Is there other method?

  • 1
    You can still swap rows. Gaussian elimination routines generally swap rows for stability purposes anyway. Look up "partial pivoting".2010-12-15

3 Answers 3

4

Updated according to comments.

If you are worried about the numerical stability do QR decomposition of matrix $A$. Then $A=QR$, where $Q$ is orthogonal and $R$ is triangular. Then you need to check whether $x$ satisfies the equation

$Rx=Q^Tb$

Now since $R$ is triangular and $n>k$ we will have that the last $n-k$ rows of $R$ are zero. Since $Ax=b$ it follows that the last $n-k$ elements of $Q^Tb$ should be zero also. If they are not, then $x$ is not a solution.
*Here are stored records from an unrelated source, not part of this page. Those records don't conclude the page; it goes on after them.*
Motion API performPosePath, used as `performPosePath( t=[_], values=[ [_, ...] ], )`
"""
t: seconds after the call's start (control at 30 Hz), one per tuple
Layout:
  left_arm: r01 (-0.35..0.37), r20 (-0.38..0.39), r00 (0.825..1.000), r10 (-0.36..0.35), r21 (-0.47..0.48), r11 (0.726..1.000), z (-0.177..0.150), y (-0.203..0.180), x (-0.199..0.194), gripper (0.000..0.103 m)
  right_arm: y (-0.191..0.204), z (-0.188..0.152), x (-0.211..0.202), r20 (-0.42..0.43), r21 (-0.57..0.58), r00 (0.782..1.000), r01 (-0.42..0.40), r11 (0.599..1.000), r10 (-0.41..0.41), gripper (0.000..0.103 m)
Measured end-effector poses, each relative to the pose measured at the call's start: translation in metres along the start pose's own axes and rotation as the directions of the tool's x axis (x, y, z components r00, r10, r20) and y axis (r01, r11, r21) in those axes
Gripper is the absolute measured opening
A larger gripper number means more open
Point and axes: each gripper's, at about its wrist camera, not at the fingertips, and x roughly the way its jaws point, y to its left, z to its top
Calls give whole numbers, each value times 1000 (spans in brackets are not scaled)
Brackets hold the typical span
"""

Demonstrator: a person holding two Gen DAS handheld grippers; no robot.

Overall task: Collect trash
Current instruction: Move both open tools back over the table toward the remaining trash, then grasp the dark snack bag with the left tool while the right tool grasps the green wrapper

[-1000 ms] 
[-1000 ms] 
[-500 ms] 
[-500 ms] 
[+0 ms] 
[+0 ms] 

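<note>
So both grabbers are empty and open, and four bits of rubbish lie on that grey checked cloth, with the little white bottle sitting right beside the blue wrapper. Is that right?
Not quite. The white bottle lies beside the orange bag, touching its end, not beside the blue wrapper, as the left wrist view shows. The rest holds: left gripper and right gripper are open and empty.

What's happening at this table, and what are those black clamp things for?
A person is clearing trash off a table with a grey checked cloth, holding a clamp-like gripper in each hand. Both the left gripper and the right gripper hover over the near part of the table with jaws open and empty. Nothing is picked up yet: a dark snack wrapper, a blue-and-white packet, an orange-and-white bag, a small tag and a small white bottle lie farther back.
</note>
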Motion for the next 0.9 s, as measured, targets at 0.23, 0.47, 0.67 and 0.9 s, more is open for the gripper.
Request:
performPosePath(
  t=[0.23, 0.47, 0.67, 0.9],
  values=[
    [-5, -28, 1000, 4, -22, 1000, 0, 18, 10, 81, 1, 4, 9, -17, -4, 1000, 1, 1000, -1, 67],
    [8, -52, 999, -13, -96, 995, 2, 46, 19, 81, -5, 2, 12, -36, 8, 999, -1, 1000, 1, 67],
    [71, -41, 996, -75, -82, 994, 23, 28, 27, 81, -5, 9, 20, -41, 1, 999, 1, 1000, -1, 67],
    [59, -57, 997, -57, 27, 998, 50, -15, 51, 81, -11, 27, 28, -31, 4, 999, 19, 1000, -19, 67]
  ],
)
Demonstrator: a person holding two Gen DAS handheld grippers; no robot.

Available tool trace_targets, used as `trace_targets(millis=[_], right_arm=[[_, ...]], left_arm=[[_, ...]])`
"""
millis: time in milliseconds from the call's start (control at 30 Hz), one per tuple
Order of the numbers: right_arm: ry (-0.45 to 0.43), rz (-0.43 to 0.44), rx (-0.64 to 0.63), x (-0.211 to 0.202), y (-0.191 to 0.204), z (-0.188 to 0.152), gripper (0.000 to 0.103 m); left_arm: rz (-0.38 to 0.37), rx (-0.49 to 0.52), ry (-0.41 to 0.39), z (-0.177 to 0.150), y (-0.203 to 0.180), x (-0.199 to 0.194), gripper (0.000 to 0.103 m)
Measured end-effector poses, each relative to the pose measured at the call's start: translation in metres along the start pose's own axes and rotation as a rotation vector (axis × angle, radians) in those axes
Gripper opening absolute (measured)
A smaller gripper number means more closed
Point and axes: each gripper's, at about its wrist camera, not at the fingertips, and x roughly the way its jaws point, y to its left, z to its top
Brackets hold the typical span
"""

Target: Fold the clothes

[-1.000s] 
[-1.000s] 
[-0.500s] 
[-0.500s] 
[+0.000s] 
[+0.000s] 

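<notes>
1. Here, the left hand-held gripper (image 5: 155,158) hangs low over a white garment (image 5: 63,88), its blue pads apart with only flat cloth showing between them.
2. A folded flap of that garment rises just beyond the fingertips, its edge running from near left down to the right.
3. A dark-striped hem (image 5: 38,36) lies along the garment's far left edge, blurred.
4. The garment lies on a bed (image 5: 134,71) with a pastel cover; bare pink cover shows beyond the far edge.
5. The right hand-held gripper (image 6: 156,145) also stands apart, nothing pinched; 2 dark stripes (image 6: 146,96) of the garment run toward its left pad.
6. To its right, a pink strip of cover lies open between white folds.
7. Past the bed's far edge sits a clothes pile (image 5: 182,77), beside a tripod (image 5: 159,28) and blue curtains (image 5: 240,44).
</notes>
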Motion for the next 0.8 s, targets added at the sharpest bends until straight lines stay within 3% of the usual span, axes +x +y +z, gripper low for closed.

Furthermore since we have an overdetermined matrix the solution exists only if $b$ lies in the linear space spanned by columns of $A$. So the real question is, how do we reliably check whether $b$ is in linear space spanned by columns of $A$.

Update 2

Since $n>k$, the $R$ matrix will look like:

\begin{align*} R=\begin{bmatrix} R_1\\ 0 \end{bmatrix} \end{align*} where $R_1$ is $k\times k$ upper triangular matrix. If the solution exists, then

\begin{align*} Q^Tb=\begin{bmatrix} b_1\\ 0 \end{bmatrix} \end{align*} where $b_1$ is $k\times 1$ vector. The solution for our system is then $x=R_1^{-1}b_1$

  • 0
    Matrix $A$ dimension is $n\times k$, matrix $Q$ dimension is $n\times n$, matrix $R$ dimension is $n\times k$. Vector $x$ dimension is $k\times 1$, vector $b$ dimension is $n\times 1$, so $Rx$ dimension is $n\times 1$, and $Q^Tb$ dimension is $n\times 1$. Everything is ok.2010-12-16
0

I am not sure why I cannot comment, but anyway, you can always do an RREF and then you should be fine.

  • 0
    perform a GJ elimination to solve for x2010-12-15
0

Consider the related least squares question: find x minimizing $||Ax-b||_2$. In the unlikely scenario that the overdetermined system has a solution, then we in fact have $||Ax-b||_2=0$.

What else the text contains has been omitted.